Sur les conclusions aux fins d’injonction :
Eu égard au motif d’annulation énoncé ci-dessus, le présent jugement implique nécessairement la délivrance à M. B… d’une carte de séjour temporaire portant la mention « vie privée et familiale ». Par suite, il y a uniquement lieu d’enjoindre à la préfète de la Loire, de procéder à cette délivrance dans un délai de deux mois à compter de la notification du présent jugement.
Sur les frais liés à l’instance :
Il y a lieu, dans les circonstances de l’espèce, de mettre à la charge de l’État une somme de 1 200 euros hors taxes à verser à M. B…, sur le fondement de l’article L.761-1 du code de justice administrative.
D É C I D E :
Article 1er : Les décisions du 20 mars 2024 du préfet de la Loire rejetant la demande de titre de séjour de M. B…, lui faisant obligation de quitter le territoire français dans un délai de trente jours, fixant le pays de renvoi et lui faisant interdiction de retour sur le territoire français pour une durée de deux ans sont annulées.

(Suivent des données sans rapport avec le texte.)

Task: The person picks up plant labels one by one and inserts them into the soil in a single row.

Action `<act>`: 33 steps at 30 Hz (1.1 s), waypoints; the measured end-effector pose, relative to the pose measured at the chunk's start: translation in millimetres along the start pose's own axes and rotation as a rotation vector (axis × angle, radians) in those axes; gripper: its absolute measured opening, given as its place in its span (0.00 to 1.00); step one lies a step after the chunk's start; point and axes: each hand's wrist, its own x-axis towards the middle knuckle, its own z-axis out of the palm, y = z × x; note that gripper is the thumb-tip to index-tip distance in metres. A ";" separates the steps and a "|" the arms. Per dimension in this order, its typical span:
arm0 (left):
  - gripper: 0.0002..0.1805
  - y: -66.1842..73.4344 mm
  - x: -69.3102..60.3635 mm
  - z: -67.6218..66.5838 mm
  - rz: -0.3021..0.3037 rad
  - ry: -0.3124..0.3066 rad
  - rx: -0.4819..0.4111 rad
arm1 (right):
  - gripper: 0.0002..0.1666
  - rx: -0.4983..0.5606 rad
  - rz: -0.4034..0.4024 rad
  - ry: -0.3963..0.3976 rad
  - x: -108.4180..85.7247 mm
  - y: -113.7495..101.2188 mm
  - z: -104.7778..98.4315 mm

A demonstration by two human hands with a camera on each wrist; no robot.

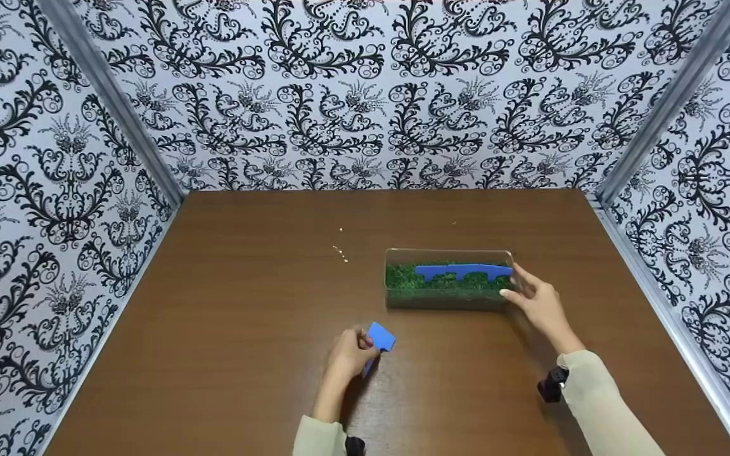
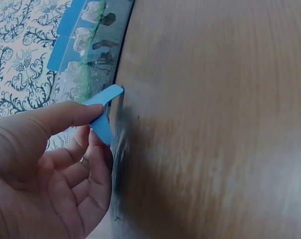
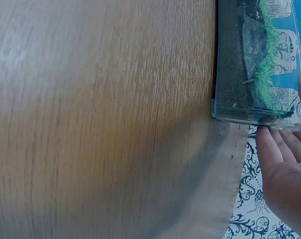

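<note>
A clear rectangular plastic box (image 1: 447, 301) stands right of the table's middle, with green grass-like material (image 1: 403, 276) over dark soil inside. A blue strip with arch-shaped cutouts (image 1: 460, 271) stands upright in the grass. At the box's right end, my right hand (image 1: 539, 307) holds the corner, its thumb at the front and its fingers (image 3: 270, 149) against the end wall. Nearer to me, my left hand (image 1: 347, 353) pinches a small flat blue piece (image 1: 380, 337) between thumb and fingers, just above the table. Part of that piece is hidden by the hand.
Several small pale crumbs (image 1: 341, 253) lie on the brown wooden table (image 1: 244, 285), left of the box. Patterned black-and-white walls (image 1: 339, 95) with metal corner posts enclose the back and sides.
</note>
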 end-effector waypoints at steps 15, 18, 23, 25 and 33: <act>0.06 0.9 4.1 -5.1 0.105 0.096 -0.113 | 0.42 0.027 0.010 -0.010 0.9 -0.3 -1.2; 0.06 1.1 5.0 -6.0 0.142 0.121 -0.127 | 0.42 0.048 0.019 -0.018 1.2 -0.9 -1.7; 0.05 3.0 6.8 -7.1 0.155 0.115 -0.158 | 0.42 0.074 0.015 -0.023 1.1 -0.4 -1.6; 0.05 4.0 7.6 -8.0 0.163 0.113 -0.166 | 0.42 0.078 0.011 -0.020 0.9 -0.3 -1.6; 0.07 9.8 12.8 -11.7 0.176 0.137 -0.179 | 0.41 0.087 0.005 -0.012 1.1 -0.5 -1.0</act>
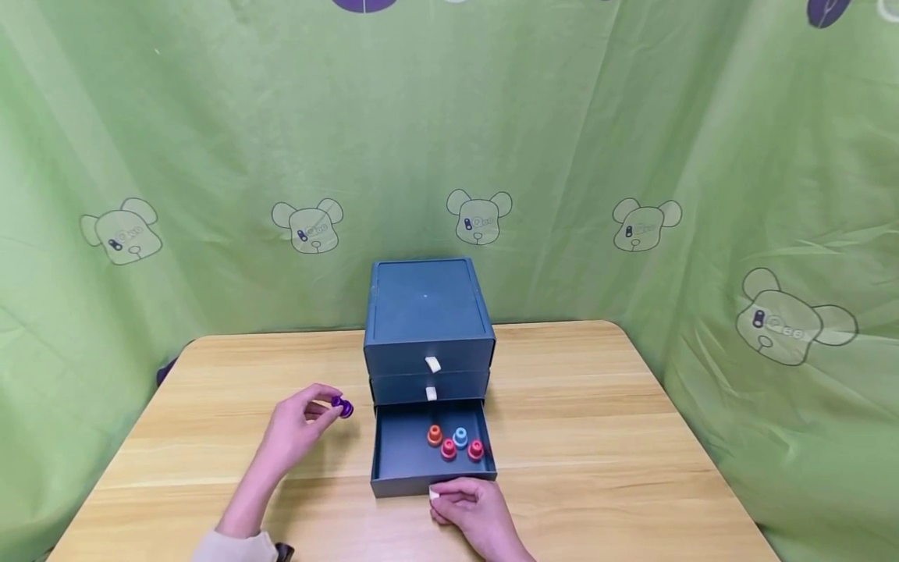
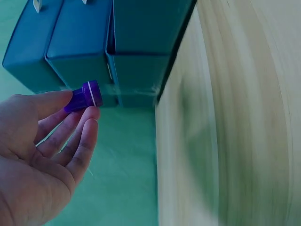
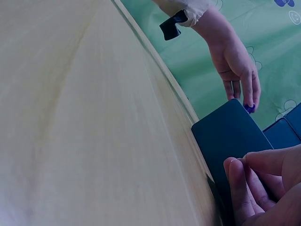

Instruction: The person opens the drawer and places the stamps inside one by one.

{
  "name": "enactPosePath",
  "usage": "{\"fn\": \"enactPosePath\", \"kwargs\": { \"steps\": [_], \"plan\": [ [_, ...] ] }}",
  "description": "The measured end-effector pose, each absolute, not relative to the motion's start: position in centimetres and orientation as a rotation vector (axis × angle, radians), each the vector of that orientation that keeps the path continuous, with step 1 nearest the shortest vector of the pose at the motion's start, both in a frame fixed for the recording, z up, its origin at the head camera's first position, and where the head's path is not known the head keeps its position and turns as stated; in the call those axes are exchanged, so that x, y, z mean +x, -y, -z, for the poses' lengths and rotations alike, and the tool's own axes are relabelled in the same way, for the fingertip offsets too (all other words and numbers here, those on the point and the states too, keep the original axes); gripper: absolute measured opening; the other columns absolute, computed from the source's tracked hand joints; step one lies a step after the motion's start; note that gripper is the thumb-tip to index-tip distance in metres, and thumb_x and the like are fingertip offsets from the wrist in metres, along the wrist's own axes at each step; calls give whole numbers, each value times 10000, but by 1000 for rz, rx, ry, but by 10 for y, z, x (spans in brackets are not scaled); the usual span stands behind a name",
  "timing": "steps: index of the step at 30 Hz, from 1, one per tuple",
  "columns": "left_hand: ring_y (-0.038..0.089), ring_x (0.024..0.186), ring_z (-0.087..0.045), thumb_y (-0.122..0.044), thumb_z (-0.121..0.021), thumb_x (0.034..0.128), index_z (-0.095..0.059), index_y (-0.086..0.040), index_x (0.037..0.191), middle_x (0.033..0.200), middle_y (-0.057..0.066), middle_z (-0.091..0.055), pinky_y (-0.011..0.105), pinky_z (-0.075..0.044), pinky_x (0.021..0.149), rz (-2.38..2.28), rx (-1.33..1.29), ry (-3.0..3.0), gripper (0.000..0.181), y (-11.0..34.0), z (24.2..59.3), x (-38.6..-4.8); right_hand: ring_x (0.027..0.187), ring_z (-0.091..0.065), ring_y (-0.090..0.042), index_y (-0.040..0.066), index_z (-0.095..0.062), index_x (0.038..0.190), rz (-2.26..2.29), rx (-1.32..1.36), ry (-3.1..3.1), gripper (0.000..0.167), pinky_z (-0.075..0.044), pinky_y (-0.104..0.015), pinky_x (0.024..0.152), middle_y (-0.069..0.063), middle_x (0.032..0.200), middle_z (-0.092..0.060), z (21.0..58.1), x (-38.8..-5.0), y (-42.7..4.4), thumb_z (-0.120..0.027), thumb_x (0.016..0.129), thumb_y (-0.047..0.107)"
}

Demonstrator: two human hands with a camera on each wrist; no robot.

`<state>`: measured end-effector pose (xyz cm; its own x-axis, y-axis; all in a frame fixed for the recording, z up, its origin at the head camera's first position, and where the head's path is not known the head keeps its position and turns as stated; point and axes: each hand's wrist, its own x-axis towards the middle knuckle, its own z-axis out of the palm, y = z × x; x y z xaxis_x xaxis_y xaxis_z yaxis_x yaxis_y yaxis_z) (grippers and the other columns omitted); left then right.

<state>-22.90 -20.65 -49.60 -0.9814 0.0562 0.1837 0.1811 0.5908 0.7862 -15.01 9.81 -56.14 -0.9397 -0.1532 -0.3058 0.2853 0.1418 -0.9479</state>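
My left hand (image 1: 293,428) pinches a small purple toy stamp (image 2: 86,96) between thumb and fingertips, above the table and left of the drawers. The stamp has a narrow end, a wider end and a thin white ring. With thumb and fingers, my right hand (image 1: 477,511) holds the white pull tab (image 1: 434,493) of the bottom drawer (image 1: 400,485), which is pulled out. Similar pieces stand toward the right inside this drawer: an orange one (image 1: 435,435), a light blue one (image 1: 460,438) and two red ones (image 1: 448,449).
The dark blue drawer cabinet (image 1: 428,300) stands at the back middle of the wooden table (image 1: 597,437). Its two upper drawers are closed, each with a white tab (image 1: 432,364). A green curtain (image 1: 562,156) with printed bear heads surrounds the table's back and sides.
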Motion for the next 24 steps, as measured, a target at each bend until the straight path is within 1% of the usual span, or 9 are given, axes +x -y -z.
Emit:
{"fn": "enactPosePath", "kwargs": {
  "steps": [8,15,21,24],
  "plan": [
    [146,831,-736,-72,-767,921,-752,-109,1106,1026,70,-775,229,-587,741,1395,-286,2634,189,187,493,-224,825,-776,-176,-37,-761,1135,1874,130,-2078,233,-633,-308,767,-163,977,-797,561,-150,-98,-763,917,44],
    [119,798,-726,-43,-777,904,-749,-79,1098,962,48,-772,243,-601,762,1446,-368,2602,199,174,497,-222,822,-776,-175,-35,-763,1129,1868,132,-2087,227,-633,-306,761,-158,967,-798,561,-150,-98,-764,915,41],
    [101,796,-715,-47,-787,895,-755,-136,1081,932,3,-765,254,-603,759,1417,-442,2590,209,162,499,-221,815,-774,-176,-35,-765,1128,1868,128,-2095,229,-633,-306,760,-157,965,-798,561,-149,-98,-767,913,45],
    [100,812,-712,-45,-781,900,-753,-140,1085,941,-4,-760,252,-603,771,1401,-464,2604,210,156,500,-222,813,-773,-176,-37,-763,1131,1868,129,-2094,232,-633,-306,762,-156,964,-798,561,-149,-98,-766,914,45]
  ]
}}
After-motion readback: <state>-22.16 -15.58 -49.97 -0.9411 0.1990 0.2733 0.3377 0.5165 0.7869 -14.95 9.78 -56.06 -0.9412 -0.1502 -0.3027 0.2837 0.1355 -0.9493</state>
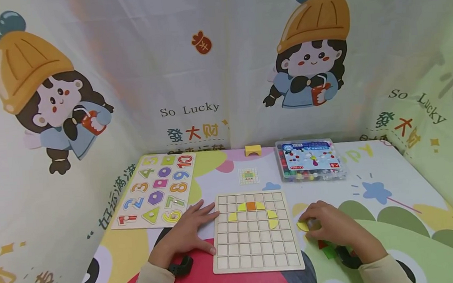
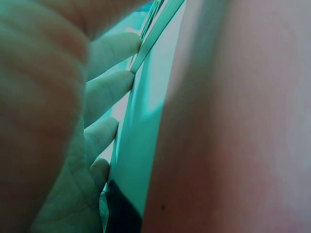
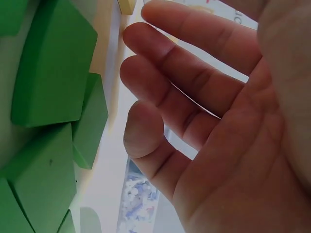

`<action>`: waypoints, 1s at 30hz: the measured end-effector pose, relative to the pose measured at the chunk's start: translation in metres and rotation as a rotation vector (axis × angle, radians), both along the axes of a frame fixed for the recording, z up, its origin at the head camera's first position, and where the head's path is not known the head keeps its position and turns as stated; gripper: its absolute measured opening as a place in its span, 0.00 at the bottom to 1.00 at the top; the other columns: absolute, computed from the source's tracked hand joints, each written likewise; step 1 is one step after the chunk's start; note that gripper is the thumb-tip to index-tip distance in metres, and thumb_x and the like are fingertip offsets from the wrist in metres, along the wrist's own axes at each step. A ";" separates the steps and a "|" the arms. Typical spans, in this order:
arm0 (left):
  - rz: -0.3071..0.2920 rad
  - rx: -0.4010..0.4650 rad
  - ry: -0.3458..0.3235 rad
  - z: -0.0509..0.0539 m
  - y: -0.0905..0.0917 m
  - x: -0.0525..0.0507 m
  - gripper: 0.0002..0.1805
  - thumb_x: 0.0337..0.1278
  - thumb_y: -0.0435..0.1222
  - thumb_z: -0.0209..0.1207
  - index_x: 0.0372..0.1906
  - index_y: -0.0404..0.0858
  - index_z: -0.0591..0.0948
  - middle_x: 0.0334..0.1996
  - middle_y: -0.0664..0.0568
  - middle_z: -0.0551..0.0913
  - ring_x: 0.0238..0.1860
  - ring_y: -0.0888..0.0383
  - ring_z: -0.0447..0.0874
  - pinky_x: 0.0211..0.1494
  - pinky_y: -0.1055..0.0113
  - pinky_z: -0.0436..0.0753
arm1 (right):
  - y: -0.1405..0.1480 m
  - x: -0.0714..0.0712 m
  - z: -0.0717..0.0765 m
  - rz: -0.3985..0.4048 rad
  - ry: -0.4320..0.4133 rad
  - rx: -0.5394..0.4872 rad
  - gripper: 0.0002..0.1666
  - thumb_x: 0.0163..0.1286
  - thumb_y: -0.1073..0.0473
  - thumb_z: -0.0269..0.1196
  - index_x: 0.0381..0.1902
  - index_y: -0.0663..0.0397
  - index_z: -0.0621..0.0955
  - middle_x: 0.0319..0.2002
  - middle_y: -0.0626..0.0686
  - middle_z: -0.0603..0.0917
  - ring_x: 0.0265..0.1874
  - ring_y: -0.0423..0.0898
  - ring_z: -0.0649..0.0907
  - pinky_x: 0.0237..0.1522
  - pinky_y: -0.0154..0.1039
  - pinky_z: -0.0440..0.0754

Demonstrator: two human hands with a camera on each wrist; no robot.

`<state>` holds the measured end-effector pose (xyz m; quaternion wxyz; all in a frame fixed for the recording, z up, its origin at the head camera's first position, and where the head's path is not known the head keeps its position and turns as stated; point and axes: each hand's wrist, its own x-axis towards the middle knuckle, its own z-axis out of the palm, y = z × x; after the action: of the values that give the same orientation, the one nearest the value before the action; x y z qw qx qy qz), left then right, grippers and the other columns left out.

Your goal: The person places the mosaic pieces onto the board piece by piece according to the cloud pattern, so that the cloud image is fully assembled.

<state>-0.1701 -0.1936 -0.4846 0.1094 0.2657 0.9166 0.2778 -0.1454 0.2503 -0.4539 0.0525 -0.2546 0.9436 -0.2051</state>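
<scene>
A square wooden grid board [image 1: 257,246] lies in front of me. On its upper cells sit several yellow pieces [image 1: 273,223] and one orange square [image 1: 250,206], forming an arch. My left hand [image 1: 187,231] spreads its fingers along the board's left edge, thumb touching the lower part of that edge. Beyond the board's right side, my right hand [image 1: 332,224] pinches a small yellow piece [image 1: 302,226] with a curved edge; the right wrist view does not show this contact. Green pieces [image 3: 53,68] lie beneath the right hand, with a red one [image 1: 322,243] partly covered.
A number puzzle board [image 1: 155,190] lies at the back left. Behind the grid are a small pattern card [image 1: 248,176] and a yellow arch block [image 1: 253,150]. A clear plastic box [image 1: 311,161] stands at the back right. Printed curtains [image 1: 220,70] enclose the table.
</scene>
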 end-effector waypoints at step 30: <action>-0.009 0.004 0.007 0.002 0.001 0.001 0.56 0.38 0.61 0.82 0.77 0.50 0.74 0.83 0.52 0.64 0.87 0.37 0.45 0.83 0.30 0.55 | 0.002 -0.002 -0.010 -0.023 -0.035 -0.134 0.13 0.59 0.60 0.75 0.43 0.43 0.90 0.36 0.37 0.82 0.34 0.31 0.76 0.37 0.32 0.80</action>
<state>-0.1689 -0.1923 -0.4825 0.1069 0.2710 0.9153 0.2780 -0.1476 0.2527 -0.4638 0.0497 -0.2432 0.9294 -0.2731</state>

Article 2 : Il est enjoint au préfet de la Loire de délivrer à M. B… une carte de séjour temporaire d’un an portant la mention « vie privée et familiale » dans un délai de deux mois à compter de la notification du jugement.
Article 3 : L’État versera une somme de 1 200 euros à M. B…, en application des dispositions de l’article L. 761-1 du code de justice administrative.
Article 4 : Le présent jugement sera notifié à M. C… et à la préfète de la Loire.
Délibéré après l’audience du 6 mars 2026, à laquelle siégeaient :
Mme Dèche, présidente,
Mme Monteiro, première conseillère,
Mme Lacroix, première conseillère.
Rendu public par mise à disposition au greffe le 20 mars 2026.
La présidente-rapporteure,
P. Dèche
L’assesseure la plus ancienne,
M. Monteiro
La greffière,
S. Hosni
La République mande et ordonne à la préfète de la Loire, en ce qui la concerne ou à tous commissaires de justice à ce requis en ce qui concerne les voies de droit commun contre les parties privées, de pourvoir à l’exécution de la présente décision.